[Stored items]
★ ★ ★
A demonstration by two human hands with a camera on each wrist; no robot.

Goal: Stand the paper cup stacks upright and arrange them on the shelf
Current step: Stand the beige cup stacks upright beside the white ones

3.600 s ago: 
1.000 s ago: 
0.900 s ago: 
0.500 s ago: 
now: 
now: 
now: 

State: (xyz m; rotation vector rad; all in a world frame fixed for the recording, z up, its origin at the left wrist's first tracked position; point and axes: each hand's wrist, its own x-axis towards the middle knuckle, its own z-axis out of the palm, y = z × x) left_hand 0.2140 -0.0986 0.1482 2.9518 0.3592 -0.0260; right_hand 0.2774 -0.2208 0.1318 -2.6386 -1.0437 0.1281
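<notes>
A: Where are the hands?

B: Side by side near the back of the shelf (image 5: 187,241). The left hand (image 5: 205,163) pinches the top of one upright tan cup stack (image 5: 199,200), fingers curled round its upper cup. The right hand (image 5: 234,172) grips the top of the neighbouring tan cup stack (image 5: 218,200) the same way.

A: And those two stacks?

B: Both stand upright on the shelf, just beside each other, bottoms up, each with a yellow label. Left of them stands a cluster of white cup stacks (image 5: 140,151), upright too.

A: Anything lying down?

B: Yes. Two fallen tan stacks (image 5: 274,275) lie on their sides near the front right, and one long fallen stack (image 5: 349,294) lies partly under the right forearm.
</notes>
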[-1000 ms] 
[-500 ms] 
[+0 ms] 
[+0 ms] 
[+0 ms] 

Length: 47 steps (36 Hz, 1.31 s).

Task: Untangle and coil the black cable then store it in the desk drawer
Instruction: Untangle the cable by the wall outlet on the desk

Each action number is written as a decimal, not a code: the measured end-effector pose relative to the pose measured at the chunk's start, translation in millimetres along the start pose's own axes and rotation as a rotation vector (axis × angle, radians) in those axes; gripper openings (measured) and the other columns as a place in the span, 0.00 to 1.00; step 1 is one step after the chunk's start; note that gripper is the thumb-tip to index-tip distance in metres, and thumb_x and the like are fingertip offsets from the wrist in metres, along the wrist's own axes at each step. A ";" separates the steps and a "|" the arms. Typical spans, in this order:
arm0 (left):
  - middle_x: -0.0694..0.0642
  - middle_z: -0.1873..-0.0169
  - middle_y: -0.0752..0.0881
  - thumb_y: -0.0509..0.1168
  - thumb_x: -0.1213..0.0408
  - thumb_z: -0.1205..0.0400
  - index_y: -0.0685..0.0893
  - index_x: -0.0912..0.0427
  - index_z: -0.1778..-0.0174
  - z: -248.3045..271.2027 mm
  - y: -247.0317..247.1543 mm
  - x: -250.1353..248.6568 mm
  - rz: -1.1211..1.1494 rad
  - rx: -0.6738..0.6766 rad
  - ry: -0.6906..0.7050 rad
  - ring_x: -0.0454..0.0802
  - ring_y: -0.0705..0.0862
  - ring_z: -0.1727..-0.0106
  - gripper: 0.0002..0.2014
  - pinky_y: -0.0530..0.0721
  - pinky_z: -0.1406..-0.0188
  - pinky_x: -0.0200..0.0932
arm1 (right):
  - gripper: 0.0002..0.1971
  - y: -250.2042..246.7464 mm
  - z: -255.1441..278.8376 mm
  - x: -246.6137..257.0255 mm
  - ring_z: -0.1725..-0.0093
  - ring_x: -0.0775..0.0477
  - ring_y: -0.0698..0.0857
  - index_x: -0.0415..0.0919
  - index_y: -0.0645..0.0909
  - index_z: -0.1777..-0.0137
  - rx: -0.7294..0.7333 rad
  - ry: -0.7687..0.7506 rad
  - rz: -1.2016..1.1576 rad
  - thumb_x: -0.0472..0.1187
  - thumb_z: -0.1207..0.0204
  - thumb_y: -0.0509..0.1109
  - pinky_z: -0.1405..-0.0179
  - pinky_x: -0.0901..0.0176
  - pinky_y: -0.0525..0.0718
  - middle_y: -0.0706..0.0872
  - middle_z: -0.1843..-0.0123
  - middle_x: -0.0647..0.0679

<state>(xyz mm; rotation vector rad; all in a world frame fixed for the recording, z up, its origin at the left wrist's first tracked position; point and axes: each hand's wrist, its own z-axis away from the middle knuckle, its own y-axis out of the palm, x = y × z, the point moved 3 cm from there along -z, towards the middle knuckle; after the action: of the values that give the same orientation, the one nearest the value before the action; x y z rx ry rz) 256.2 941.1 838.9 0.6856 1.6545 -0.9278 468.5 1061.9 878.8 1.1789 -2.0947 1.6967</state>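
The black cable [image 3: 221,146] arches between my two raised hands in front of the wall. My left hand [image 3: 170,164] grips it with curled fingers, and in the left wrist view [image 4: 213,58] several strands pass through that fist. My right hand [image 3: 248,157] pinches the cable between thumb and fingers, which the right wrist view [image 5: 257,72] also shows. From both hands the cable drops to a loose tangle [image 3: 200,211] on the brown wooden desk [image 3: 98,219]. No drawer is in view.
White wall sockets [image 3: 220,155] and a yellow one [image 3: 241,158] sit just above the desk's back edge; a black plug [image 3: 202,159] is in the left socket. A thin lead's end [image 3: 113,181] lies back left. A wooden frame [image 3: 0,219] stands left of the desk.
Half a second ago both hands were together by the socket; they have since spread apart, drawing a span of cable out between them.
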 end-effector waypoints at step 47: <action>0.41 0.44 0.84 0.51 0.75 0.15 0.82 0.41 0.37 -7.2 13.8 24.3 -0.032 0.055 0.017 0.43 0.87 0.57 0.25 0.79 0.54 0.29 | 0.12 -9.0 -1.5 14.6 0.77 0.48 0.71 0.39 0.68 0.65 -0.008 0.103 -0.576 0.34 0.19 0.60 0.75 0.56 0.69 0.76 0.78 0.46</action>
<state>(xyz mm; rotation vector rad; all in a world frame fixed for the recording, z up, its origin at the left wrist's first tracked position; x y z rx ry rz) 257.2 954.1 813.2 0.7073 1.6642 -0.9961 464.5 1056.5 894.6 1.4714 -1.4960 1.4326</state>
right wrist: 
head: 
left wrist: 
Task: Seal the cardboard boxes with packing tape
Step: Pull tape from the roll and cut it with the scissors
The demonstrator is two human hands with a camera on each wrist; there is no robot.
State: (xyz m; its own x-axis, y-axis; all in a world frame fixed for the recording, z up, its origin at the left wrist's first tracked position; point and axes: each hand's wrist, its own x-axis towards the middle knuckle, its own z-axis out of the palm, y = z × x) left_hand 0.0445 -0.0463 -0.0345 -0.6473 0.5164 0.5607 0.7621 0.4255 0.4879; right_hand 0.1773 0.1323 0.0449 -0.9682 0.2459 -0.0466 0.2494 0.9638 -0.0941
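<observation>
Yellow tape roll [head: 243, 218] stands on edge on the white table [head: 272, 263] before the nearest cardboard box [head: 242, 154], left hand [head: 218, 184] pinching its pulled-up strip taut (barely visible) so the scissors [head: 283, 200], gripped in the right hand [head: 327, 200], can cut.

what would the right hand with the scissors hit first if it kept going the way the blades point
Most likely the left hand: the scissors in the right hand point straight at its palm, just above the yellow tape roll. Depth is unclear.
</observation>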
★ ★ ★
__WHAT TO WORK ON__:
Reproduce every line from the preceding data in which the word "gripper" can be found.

__SOLUTION FOR THIS EXERCISE__:
Each action number is written as a decimal, not a code: the measured end-effector pose relative to the pose measured at the chunk's start, translation in millimetres along the start pose's own axes and rotation as a rotation vector (axis × angle, radians) in those axes; gripper openings (measured) and the other columns as a place in the span, 0.00 to 1.00; step 1 is one step after the chunk's start; note that gripper is the thumb-tip to index-tip distance in metres, and thumb_x and the like are fingertip offsets from the wrist in metres, along the wrist's own axes at each step. A ";" separates the steps and a "|" the arms. Typical spans, in this order:
  - gripper: 0.0002..0.2014
  - gripper: 0.0002..0.1971

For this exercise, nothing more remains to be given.